**** Recorded data

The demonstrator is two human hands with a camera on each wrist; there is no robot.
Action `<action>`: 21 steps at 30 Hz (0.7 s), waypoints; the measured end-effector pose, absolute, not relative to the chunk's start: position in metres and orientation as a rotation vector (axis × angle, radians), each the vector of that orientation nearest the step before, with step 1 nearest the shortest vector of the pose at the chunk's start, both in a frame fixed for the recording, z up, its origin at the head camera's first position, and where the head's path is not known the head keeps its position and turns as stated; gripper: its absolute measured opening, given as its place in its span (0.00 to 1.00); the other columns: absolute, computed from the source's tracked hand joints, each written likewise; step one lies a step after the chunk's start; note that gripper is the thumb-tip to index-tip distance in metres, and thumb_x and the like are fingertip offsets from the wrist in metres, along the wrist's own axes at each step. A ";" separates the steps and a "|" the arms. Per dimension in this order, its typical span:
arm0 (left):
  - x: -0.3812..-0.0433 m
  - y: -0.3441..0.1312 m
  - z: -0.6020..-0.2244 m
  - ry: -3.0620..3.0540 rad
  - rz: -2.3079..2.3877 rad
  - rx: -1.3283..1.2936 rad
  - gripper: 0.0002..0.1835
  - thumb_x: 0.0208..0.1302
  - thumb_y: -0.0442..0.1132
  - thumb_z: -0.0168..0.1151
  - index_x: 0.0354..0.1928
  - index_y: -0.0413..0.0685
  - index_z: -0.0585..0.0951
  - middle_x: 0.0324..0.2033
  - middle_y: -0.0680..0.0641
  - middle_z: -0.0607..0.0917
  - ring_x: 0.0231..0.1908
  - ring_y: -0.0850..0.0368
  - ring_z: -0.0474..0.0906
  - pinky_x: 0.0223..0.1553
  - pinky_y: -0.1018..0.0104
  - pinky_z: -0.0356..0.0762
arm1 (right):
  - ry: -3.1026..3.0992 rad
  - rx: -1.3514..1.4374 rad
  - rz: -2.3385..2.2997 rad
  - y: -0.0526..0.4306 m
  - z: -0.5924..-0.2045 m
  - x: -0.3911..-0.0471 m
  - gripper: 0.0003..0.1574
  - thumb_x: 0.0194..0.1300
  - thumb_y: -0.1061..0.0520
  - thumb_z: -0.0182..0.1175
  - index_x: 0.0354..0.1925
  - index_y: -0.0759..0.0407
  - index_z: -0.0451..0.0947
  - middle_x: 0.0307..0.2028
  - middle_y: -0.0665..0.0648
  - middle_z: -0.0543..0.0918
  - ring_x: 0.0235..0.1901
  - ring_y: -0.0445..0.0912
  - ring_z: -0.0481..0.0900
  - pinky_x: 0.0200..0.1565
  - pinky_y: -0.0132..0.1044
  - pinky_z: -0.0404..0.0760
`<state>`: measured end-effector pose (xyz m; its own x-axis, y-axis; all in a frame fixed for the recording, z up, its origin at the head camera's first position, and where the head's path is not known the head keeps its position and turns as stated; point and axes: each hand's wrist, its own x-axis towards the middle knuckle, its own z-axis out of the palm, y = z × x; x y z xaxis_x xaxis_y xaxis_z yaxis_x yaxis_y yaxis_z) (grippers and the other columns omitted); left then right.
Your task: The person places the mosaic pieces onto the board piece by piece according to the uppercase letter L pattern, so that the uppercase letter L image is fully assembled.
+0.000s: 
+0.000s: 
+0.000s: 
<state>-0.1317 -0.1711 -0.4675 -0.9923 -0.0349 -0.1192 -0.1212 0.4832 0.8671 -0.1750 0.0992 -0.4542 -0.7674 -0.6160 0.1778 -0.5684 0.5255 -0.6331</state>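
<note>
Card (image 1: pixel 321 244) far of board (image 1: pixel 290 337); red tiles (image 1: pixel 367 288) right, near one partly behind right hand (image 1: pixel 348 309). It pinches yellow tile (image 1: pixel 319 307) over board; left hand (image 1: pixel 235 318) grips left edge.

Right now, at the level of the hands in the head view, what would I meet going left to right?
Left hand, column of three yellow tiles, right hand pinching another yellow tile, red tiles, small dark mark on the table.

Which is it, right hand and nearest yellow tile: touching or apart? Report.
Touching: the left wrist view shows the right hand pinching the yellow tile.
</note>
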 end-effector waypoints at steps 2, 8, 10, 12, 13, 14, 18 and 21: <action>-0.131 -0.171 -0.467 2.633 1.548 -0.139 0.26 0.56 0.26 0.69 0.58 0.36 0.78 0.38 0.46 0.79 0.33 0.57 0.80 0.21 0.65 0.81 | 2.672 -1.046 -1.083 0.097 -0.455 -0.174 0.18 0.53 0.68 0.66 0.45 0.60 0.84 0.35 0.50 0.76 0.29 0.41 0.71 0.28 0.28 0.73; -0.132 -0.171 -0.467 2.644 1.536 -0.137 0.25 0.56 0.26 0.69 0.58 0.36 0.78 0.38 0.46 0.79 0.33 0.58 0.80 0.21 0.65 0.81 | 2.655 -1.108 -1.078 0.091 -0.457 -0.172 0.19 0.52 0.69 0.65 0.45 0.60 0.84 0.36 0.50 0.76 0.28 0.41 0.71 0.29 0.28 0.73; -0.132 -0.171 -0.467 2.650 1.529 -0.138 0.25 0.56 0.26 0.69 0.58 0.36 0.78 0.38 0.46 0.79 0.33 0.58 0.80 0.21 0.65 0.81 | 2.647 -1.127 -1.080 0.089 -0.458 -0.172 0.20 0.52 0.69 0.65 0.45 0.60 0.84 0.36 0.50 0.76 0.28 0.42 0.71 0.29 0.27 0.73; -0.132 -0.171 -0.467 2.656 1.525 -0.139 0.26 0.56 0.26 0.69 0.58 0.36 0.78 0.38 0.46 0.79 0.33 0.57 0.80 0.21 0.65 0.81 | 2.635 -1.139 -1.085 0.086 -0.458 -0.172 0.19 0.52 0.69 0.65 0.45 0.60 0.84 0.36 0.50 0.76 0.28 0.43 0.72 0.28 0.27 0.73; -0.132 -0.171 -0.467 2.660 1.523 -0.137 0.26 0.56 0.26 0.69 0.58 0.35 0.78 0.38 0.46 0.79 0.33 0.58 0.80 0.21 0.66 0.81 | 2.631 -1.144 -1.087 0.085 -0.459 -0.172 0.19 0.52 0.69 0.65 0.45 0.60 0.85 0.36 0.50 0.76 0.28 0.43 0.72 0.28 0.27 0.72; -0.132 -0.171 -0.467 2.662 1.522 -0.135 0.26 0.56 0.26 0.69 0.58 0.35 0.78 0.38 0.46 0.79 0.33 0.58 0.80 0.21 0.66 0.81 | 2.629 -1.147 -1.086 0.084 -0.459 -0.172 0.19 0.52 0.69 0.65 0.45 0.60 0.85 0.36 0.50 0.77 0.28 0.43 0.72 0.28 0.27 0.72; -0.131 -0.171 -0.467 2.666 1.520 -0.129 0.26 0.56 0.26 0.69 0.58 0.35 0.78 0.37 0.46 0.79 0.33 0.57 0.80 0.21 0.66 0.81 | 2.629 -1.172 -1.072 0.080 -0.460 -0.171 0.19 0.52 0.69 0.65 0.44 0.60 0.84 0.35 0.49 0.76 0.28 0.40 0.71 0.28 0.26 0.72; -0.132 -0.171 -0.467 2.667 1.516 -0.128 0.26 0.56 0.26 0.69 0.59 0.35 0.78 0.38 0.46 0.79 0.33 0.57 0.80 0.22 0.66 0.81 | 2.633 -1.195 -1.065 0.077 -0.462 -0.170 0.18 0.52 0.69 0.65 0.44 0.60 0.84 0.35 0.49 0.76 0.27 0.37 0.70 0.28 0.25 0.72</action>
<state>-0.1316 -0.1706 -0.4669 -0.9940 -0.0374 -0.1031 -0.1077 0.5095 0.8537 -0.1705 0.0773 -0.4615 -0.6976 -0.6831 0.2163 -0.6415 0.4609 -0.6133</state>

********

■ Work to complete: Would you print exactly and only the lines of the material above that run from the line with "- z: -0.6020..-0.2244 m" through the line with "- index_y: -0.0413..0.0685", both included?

■ Result:
  - z: -0.6020..-0.2244 m
  - ry: -3.0620..3.0540 rad
  - rz: -2.3079..2.3877 rad
  - rx: -1.3283..1.2936 rad
  - gripper: 0.0002..0.1835
  - thumb_x: 0.0208..0.1302
  - thumb_y: -0.0442..0.1132
  - thumb_z: -0.0168..0.1151
  - index_x: 0.0354..0.1928
  - index_y: -0.0413..0.0685

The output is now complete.